Тогда, не желая испытывать ярость его истерии, я произнес вполголоса:
— Извините, сударь, мое вторжение. Но я уже давненько слежу за вашей карьерой и должен сказать: вы злоупотребляете властью, которую в любой час могут у вас отнять так же внезапно, как вы ее получили. Не в моих правилах препятствовать человеку в его одержимости добрыми и дурными идеями, однако за ваши проделки, милостивый государь, я нахожусь в ответе, ибо так называемой магнитной силой вы располагаете с моего временного одолжения. Меня зовут Проферансов, Самсон Проферансов, и вы кое-что знаете обо мне от моего однофамильца, который почему-то считает меня своим дальним родственником, хотя для этого нет решительно никаких оснований. Он вам наплетет обо мне лабиринт небылиц, и в этих россказнях важна не фактическая канва, которую наш историограф заимствует из анекдотов, а лишь окутывающая атмосфера моей привязанности к земле, где все мы родились и куда нас погребают. Прошу не путать меня с вампирами, упырями, кликунами и другими отпрысками нечистой совести. Я…
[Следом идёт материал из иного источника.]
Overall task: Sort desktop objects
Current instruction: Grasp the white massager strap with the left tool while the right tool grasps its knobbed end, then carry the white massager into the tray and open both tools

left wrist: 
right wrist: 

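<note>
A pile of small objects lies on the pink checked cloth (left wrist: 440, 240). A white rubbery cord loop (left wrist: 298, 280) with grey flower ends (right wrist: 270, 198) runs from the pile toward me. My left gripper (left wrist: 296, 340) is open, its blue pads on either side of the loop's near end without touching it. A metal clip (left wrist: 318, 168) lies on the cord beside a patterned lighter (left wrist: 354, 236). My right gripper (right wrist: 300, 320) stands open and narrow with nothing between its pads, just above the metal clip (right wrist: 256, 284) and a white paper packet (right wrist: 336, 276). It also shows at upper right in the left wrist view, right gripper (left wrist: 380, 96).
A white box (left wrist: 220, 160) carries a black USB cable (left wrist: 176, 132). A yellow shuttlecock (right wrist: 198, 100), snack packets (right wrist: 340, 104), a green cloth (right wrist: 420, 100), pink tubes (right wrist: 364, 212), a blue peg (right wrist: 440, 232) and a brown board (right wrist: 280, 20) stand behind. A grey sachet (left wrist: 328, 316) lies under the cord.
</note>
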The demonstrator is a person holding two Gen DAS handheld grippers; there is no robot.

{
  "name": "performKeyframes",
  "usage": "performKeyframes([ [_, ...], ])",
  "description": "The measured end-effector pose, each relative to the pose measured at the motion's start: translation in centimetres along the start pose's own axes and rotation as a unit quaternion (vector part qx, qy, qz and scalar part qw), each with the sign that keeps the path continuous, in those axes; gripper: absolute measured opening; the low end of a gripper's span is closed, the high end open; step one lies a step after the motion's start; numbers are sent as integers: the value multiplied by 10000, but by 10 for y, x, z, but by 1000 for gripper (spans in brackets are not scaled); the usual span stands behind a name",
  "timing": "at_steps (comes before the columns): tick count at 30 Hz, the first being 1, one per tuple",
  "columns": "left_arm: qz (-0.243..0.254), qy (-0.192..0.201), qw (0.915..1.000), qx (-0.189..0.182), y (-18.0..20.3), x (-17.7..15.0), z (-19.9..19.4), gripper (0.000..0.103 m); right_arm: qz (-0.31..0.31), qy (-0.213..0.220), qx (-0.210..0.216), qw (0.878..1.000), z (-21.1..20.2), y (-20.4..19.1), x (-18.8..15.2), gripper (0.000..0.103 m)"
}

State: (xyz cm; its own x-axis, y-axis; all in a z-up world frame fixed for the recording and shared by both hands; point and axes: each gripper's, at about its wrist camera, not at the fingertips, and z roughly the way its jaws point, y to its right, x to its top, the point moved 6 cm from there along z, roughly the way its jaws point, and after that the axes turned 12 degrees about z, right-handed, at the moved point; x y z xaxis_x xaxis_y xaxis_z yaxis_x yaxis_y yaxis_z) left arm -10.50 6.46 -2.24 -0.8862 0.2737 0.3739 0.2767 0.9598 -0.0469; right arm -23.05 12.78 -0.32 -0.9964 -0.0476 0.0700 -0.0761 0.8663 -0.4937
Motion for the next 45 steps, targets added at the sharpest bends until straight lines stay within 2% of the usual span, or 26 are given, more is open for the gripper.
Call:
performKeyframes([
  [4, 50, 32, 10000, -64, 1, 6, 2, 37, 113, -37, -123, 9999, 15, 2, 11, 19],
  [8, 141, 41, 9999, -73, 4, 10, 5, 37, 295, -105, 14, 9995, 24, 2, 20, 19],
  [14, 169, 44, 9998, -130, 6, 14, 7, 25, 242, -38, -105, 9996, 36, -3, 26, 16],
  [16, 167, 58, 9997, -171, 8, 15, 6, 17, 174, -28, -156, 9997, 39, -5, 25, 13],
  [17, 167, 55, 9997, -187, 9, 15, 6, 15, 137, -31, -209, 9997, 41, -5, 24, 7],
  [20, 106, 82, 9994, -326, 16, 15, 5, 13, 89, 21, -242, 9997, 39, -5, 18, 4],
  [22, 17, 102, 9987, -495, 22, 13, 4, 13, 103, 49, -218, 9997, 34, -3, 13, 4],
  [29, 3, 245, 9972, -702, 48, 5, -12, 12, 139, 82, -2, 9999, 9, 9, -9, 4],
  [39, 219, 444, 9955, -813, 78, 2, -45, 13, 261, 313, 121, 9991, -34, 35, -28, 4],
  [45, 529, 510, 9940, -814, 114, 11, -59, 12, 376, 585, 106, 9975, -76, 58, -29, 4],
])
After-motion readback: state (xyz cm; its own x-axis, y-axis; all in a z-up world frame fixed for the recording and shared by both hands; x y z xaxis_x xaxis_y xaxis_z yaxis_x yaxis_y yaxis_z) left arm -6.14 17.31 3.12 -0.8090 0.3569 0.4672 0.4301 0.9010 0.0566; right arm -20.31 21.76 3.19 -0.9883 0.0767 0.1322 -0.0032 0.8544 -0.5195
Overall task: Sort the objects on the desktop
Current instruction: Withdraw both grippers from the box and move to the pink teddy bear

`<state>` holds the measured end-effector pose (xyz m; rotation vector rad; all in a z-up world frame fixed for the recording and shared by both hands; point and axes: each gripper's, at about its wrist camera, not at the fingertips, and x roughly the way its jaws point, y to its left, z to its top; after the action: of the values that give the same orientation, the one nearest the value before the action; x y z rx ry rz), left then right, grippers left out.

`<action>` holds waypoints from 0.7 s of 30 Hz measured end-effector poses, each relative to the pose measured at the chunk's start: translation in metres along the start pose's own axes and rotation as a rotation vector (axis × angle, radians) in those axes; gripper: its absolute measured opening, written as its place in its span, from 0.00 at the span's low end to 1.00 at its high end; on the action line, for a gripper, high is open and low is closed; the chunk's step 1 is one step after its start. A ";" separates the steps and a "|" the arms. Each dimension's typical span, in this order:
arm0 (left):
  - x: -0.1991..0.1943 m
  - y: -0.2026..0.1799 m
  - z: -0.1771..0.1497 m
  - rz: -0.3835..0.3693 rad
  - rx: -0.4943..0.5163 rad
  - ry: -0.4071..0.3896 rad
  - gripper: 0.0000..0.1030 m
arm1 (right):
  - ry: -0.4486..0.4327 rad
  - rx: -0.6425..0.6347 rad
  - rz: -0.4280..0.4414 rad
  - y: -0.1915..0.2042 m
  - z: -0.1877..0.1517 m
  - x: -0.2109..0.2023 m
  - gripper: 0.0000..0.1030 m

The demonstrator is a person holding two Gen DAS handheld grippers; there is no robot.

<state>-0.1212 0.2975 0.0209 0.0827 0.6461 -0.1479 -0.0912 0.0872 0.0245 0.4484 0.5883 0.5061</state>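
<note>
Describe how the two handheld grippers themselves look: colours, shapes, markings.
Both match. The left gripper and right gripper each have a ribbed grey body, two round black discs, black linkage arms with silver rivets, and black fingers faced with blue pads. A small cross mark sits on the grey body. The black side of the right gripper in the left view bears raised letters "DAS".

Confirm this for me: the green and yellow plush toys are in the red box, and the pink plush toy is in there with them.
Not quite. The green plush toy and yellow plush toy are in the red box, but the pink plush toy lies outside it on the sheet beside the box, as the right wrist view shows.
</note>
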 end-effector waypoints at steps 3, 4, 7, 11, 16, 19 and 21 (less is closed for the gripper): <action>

— Руки вверх! — скомандовал он резким свистящим шепотом и послал прямой наводкой, по моему голосу, весь волевой заряд, на какой был способен. — Руки вверх! Сложить оружие! Прекратить сопротивление! Признавайся: ты — шпион? Ты — сыщик, проникший сюда в специальном скафандре по указанию центра?.. Снять скафандр, немедленно снять взглядоотталкивающую покрышку!..
Его военная бдительность меня насмешила. Он крутился передо мною, тощий, косоглазый сопляк, метящий в императоры, и, пытаясь рассмотреть впотьмах нечто, не поддающееся оптическому измерению, отчаянно храбрился. У меня было искушение дернуть его за нос или потехи ради приложить спиной к потолку, но я уже давно оставил эти, по правде сказать, довольно плоские шутки. Я только ему посоветовал хорониться шпионов и сыщиков, которые пробираются в душу и оглашают ее безмолвие разнузданным улюлюканьем. А те, что откровенно слоняются следом за вами или, притаясь за пустяковой занавеской, подслушивают вашу беседу с поздним гостем, — эти скромные статисты мирового спектакля могут несколько сдобрить пикантность положения, в которое попал человек, но бессильны заполнить пропасть постигших его превратностей. С этими словами я легонько встряхнул занавеску у отворенного окна, давая понять нашему присмиревшему соглядатаю, что его роль в истории тоже не прошла незамеченной[37].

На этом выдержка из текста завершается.